The truth is, in my scenarios while I would take the 10 flips without hesitation for all values, at 5 flips I’d hesitate and think really hard at the high end even though the odds of walking away with nothing are only a few percent.
As Colibri pointed out, it’s not that people don’t understand the odds - everyone here can do math. It’s that $600 is money you can afford to walk away from, but $6 million isn’t.
Yes. I’ll might buy a lottery ticket for $1 at a million to one odds since a dollar isn’t a significant loss. But I wouldn’t buy a lottery ticket for a million dollars even if the odds were double or nothing. It has nothing to do with the odds; it’s about how much I am willing to lose.

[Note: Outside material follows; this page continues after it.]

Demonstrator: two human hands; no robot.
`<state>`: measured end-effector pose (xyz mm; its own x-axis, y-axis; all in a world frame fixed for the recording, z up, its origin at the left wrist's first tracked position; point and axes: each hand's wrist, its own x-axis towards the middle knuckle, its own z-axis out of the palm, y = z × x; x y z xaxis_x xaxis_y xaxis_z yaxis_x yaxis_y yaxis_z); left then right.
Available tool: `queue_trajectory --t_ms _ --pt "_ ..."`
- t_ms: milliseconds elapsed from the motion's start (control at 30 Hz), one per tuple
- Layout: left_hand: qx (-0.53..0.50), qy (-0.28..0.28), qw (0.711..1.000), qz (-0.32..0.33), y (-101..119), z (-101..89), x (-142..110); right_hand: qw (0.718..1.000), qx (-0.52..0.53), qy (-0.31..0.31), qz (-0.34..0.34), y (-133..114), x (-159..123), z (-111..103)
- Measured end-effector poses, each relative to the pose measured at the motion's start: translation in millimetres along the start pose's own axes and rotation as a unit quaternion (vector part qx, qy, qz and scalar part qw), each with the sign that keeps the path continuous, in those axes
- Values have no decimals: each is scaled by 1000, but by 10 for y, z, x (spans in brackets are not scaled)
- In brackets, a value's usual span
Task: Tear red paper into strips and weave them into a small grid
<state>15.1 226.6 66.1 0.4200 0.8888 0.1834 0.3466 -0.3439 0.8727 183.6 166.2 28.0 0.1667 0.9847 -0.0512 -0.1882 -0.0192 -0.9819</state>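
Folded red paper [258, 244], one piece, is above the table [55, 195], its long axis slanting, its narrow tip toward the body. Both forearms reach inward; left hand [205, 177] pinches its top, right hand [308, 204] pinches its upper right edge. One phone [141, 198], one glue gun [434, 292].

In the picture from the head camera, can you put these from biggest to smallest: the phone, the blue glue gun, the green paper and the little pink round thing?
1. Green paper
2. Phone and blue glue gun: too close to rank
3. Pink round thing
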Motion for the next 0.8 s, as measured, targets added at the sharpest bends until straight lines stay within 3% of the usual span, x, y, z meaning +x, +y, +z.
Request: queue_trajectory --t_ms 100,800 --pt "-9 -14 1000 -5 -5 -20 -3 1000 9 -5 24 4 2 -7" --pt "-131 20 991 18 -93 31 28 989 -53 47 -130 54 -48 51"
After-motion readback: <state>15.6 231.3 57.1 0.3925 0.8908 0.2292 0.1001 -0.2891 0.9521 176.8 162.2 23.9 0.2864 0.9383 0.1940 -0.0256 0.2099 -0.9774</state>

You have to know when to fold 'em.
I’d probably take the chance, but I’d feel guilty about it. I believe that encouraging gambling is immoral, particularly when you are being paid to do so, and if I won, it’s not something I’d be proud of.
At $6k I lean towards the coin flip and at $60k I lean towards the guaranteed.
peccavi, if the bet was a guaranteed $10M vs a 50% chance at $20,000,001 are you claiming that all mathematically literate people flip the coin?
One thing a mathematically literate person might ask is how much those amounts would be after taxes.
Richard Thaler (Nobel Prize winner) did a lot of work in this area. He virtually invented behavioral economics. In short, the pain of losing $x is worse than the pleasure of gaining $x. When people have something in hand, they tend to suddenly value to it more just because they have it.